What you have to do :: Output the entire listing below exactly as it stands.

Source data ::
________

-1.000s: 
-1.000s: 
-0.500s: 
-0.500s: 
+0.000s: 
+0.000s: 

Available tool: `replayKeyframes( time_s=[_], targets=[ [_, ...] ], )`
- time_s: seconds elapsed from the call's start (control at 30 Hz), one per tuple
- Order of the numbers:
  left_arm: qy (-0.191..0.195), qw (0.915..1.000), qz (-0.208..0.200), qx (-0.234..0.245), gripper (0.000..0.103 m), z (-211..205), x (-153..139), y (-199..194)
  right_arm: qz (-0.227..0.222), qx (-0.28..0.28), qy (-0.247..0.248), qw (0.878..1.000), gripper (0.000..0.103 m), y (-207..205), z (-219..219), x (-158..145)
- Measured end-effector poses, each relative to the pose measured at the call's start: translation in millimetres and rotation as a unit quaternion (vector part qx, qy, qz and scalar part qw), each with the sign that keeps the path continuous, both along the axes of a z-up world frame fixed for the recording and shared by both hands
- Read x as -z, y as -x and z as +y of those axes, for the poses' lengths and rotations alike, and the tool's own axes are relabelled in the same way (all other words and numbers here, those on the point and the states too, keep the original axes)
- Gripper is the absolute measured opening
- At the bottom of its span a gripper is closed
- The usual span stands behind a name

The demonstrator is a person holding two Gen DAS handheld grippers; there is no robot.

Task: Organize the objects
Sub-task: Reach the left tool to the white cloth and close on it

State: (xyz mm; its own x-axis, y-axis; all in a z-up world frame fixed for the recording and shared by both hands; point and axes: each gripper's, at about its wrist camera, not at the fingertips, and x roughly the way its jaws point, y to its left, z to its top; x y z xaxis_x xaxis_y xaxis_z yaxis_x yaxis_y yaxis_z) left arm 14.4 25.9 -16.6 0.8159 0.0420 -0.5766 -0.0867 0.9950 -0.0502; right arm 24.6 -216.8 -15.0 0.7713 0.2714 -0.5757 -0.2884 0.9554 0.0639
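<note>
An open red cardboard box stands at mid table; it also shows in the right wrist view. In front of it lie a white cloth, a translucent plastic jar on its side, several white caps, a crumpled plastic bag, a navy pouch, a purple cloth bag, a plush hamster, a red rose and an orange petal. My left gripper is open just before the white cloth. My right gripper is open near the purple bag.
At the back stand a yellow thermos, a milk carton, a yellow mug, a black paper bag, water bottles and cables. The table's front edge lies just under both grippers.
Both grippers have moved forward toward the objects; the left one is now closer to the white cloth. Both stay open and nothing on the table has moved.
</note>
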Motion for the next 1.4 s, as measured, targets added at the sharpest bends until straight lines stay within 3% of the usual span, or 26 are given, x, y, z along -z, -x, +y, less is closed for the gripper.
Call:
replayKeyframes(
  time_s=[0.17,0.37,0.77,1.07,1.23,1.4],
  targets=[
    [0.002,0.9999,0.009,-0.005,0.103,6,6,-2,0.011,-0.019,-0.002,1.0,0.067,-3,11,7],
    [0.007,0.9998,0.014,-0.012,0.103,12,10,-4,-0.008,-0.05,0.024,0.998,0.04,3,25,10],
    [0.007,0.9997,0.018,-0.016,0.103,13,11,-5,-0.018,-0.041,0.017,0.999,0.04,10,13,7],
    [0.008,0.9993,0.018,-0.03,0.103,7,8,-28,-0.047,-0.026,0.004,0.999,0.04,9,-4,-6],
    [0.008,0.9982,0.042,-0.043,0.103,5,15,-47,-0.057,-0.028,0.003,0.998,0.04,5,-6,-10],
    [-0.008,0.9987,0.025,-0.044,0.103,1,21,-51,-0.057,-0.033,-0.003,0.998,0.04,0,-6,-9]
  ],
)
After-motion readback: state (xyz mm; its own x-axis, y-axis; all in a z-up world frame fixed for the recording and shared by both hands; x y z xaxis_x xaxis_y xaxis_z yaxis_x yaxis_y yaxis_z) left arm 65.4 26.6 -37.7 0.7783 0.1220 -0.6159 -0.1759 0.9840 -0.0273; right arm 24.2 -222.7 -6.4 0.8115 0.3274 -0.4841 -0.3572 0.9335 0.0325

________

Output of the task ::
-1.000s: 
-1.000s: 
-0.500s: 
-0.500s: 
+0.000s: 
+0.000s: 

Available tool: `replayKeyframes( time_s=[_], targets=[ [_, ...] ], )`
- time_s: seconds elapsed from the call's start (control at 30 Hz), one per tuple
- Order of the numbers:
  left_arm: qy (-0.191..0.195), qw (0.915..1.000), qz (-0.208..0.200), qx (-0.234..0.245), gripper (0.000..0.103 m), z (-211..205), x (-153..139), y (-199..194)
  right_arm: qz (-0.227..0.222), qx (-0.28..0.28), qy (-0.247..0.248), qw (0.878..1.000), gripper (0.000..0.103 m), y (-207..205), z (-219..219), x (-158..145)
- Measured end-effector poses, each relative to the pose measured at the call's start: translation in millimetres and rotation as a unit quaternion (vector part qx, qy, qz and scalar part qw), each with the sign that keeps the path continuous, both along the axes of a z-up world frame fixed for the recording and shared by both hands
- Read x as -z, y as -x and z as +y of those axes, for the poses' lengths and rotations alike, and the tool's own axes are relabelled in the same way (all other words and numbers here, those on the point and the states too, keep the original axes)
- Gripper is the absolute measured opening
- At the bottom of its span a gripper is closed
- The usual span stands behind a name

The demonstrator is a person holding two Gen DAS handheld grippers; there is no robot.

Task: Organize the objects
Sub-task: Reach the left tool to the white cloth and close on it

State: (xyz mm; its own x-axis, y-axis; all in a z-up world frame fixed for the recording and shared by both hands; point and axes: each gripper's, at about its wrist camera, not at the fingertips, and x roughly the way its jaws point, y to its left, z to its top; x y z xaxis_x xaxis_y xaxis_z yaxis_x yaxis_y yaxis_z) left arm 14.4 25.9 -16.6 0.8159 0.0420 -0.5766 -0.0867 0.9950 -0.0502; right arm 24.6 -216.8 -15.0 0.7713 0.2714 -0.5757 -0.2884 0.9554 0.0639
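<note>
An open red cardboard box stands at mid table; it also shows in the right wrist view. In front of it lie a white cloth, a translucent plastic jar on its side, several white caps, a crumpled plastic bag, a navy pouch, a purple cloth bag, a plush hamster, a red rose and an orange petal. My left gripper is open just before the white cloth. My right gripper is open near the purple bag.
At the back stand a yellow thermos, a milk carton, a yellow mug, a black paper bag, water bottles and cables. The table's front edge lies just under both grippers.
Both grippers have moved forward toward the objects; the left one is now closer to the white cloth. Both stay open and nothing on the table has moved.
</note>
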Motion for the next 1.4 s, as measured, targets added at the sharpest bends until straight lines stay within 3% of the usual span, or 26 are given, x, y, z along -z, -x, +y, less is closed for the gripper.
Call:
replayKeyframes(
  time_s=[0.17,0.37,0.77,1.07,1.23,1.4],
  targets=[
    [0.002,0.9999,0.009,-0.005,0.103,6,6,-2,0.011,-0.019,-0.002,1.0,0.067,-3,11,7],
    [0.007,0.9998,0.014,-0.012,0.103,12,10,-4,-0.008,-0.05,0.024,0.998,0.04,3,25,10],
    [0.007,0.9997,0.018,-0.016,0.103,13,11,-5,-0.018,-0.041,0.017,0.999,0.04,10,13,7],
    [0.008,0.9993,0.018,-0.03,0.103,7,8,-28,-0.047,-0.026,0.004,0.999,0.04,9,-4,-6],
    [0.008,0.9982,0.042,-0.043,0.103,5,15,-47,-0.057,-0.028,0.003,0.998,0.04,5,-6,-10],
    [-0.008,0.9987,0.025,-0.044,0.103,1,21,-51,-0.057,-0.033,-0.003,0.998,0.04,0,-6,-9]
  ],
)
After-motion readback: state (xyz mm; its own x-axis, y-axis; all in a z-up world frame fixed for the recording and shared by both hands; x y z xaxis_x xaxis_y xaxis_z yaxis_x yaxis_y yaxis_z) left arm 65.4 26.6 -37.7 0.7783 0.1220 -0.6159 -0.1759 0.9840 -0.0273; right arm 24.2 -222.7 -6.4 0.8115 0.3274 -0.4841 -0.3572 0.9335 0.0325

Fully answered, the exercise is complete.